» **WHAT TO WORK ON**
Once you know how many lines below hold "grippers", reply with that number and add nothing.
[Start of Attachment]
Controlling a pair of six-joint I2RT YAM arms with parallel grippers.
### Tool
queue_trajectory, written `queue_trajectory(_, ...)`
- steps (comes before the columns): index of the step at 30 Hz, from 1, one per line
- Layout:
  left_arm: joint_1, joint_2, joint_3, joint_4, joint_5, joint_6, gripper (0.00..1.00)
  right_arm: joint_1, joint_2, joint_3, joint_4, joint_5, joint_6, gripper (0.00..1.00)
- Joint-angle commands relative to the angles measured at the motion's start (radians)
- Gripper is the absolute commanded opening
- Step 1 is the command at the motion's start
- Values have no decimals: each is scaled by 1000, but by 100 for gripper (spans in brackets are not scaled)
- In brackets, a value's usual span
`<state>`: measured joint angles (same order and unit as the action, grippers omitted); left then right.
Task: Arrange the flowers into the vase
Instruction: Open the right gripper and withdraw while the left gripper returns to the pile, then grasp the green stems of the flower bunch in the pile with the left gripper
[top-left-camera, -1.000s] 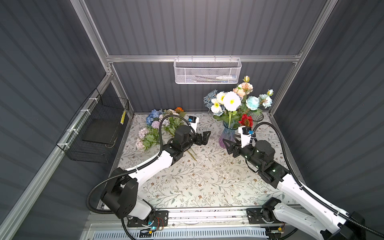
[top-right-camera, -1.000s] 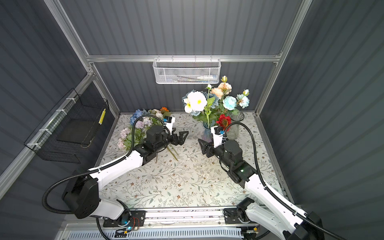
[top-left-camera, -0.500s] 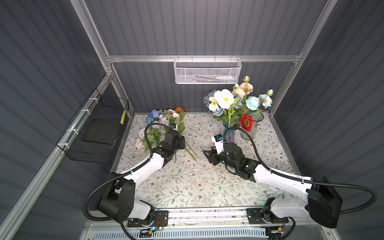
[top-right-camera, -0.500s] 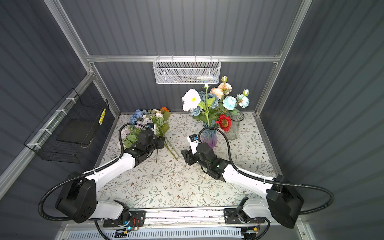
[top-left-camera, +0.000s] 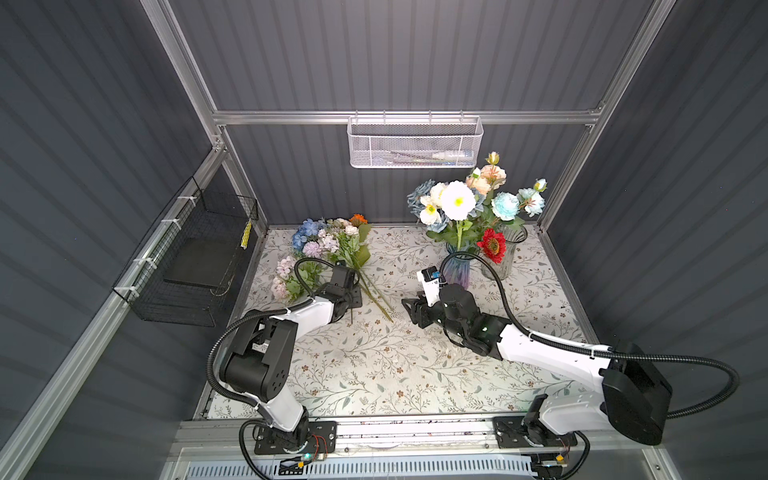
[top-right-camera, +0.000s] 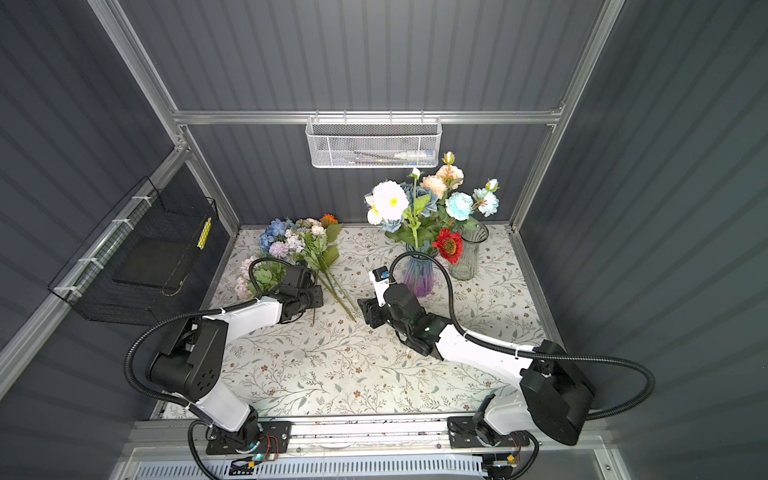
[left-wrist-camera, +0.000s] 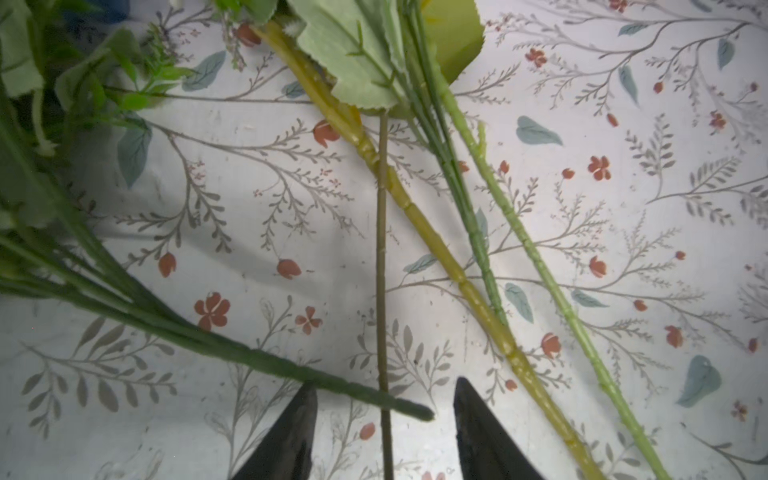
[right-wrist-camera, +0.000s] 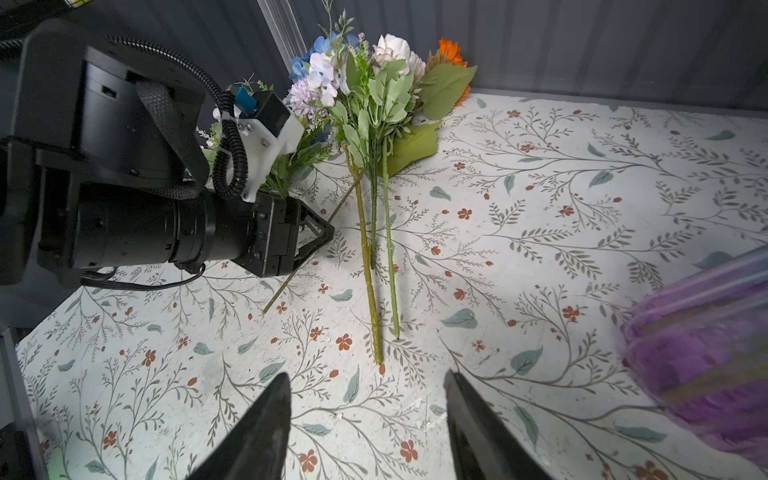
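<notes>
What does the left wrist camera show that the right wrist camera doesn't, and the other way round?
Only the left wrist view shows the thin brown stem running between the open tips of the left gripper. Only the right wrist view shows the flower heads, the purple vase, and the right gripper open above the floral tablecloth. Both show the yellow-green stem lying on it.

I see a robotics lab cell: grey ribbed walls (top-left-camera: 374, 54), aluminium framing (top-left-camera: 291, 117), a mesh basket (top-left-camera: 415, 145) hung on it, and a floral-papered tabletop (top-left-camera: 395, 365) inside.
</notes>
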<state>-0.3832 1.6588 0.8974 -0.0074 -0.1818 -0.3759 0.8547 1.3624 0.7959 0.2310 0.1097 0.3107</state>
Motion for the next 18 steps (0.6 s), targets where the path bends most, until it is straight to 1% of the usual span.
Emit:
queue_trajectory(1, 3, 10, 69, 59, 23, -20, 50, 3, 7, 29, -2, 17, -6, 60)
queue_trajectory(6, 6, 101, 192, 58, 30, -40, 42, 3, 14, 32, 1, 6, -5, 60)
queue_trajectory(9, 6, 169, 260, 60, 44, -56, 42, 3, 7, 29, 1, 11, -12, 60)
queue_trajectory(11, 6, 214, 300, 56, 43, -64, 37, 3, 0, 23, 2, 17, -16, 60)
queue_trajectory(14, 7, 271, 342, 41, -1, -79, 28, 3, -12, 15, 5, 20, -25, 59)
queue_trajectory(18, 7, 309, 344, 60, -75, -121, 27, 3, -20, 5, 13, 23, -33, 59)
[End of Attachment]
» **WRITTEN RESPONSE**
2